Она стояла, воинственно уперев руки в боки, усохшая, костлявая, похожая на готическую букву «Ф». На голове у нее, как всегда, красовался парик, имевший округлую форму и похожий, скорее, на спящего кота, чем на волосы. Мне казалось, что если ткнуть в него палочкой, он проснется и расцарапает хозяйке лысину.
— Обычно о выселении предупреждают хотя бы за неделю, — сказал я.
— Я устала предупреждать, — прохрипела старуха. — Мой муж, может, и склеротик, но я все помню! Все! Я не занимаюсь благотворительностью. Забирай манатки!
В углу стояли три картонные коробки из-под телевизоров с моими вещами. Пойти мне было некуда, но и упрашивать эту подставку для парика я не хотел — поэтому просто подошел к коробкам: проверить — все ли вещи на месте.
— Постойте-ка. А где мои картины? Где инструменты, мольберт? Они были в сундуке, в шкафу.
— Они там и останутся, — сказала костлявая. — До тех пор, пока ты не оплатишь долг.

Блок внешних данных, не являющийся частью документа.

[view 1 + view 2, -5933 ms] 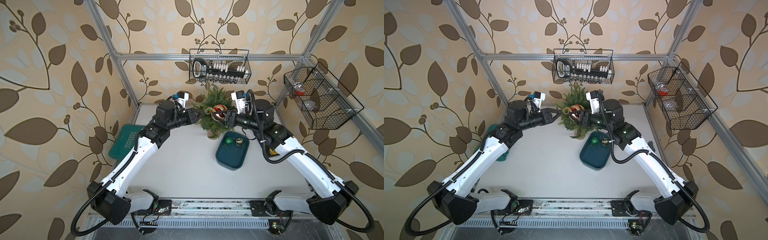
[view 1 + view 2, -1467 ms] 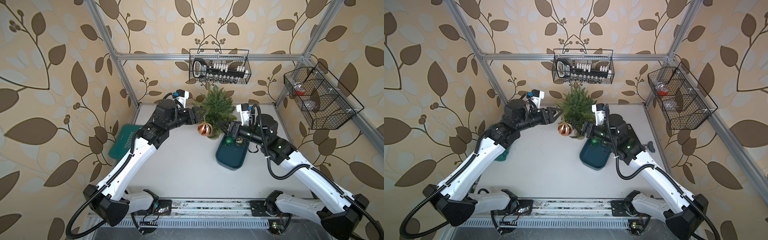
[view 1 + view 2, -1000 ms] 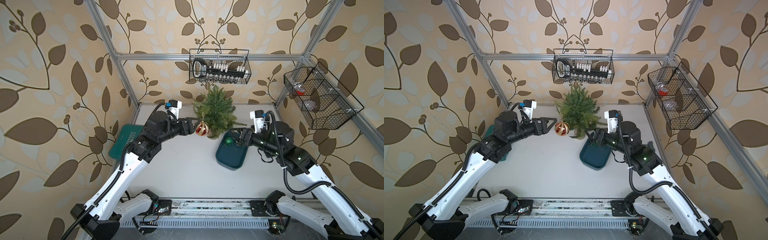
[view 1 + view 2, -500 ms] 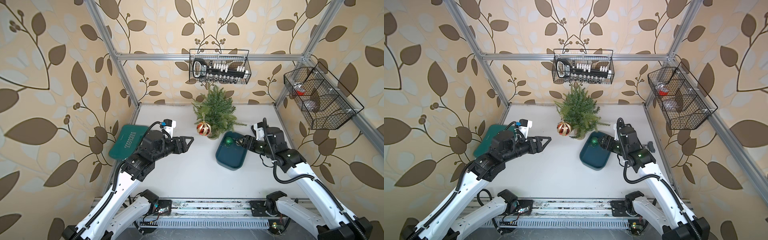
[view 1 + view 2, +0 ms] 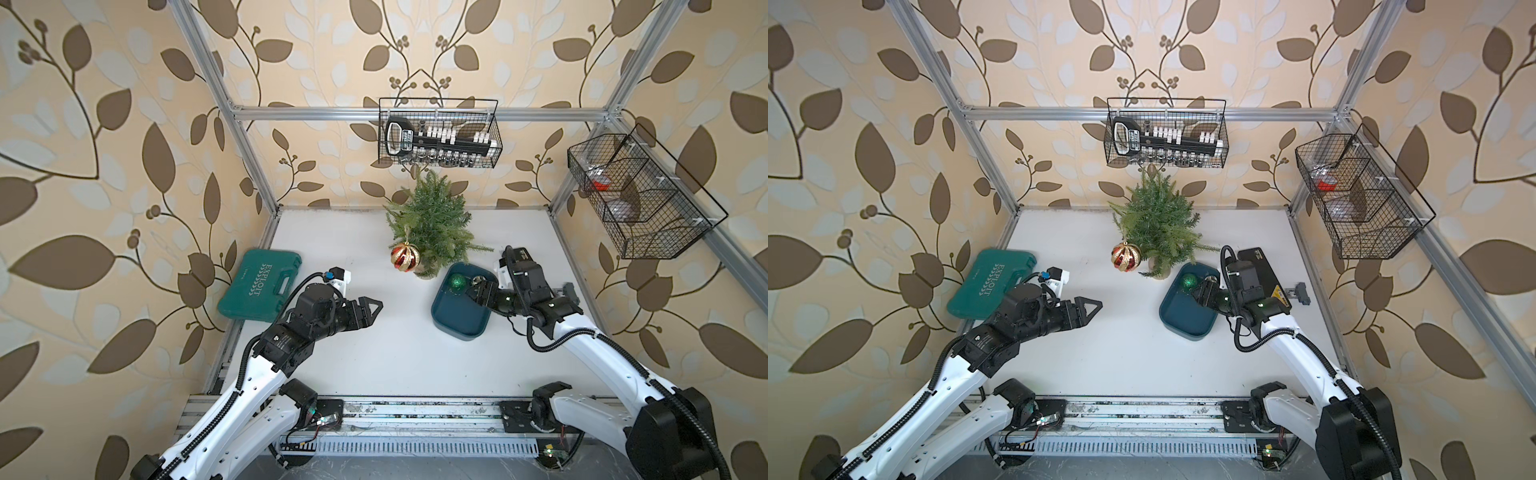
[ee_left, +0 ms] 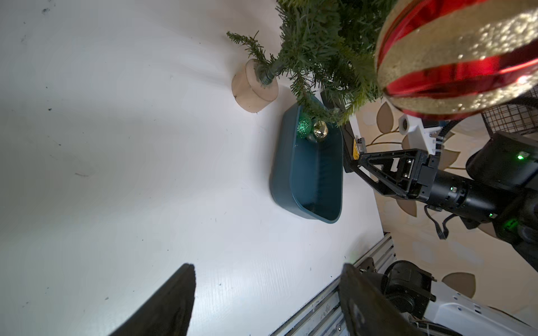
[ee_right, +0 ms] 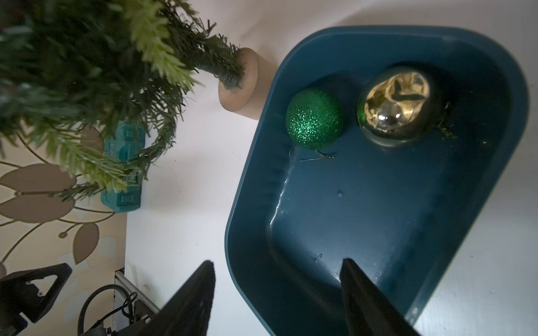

«Отлично! — подумал я. — Еще один долг и еще один ультиматум. У меня скоро будет коллекция».
Я повернулся к хозяйке и попытался состроить трогательную мину.
— Послушайте, я не могу уйти без картин. Если хотите, можете в качестве залога забрать эти коробки с вещами, но картины мне нужны.
Она ткнула в меня пальцем. Палец у нее был неестественно длинный, словно состоял не из трех фаланг, а из двенадцати.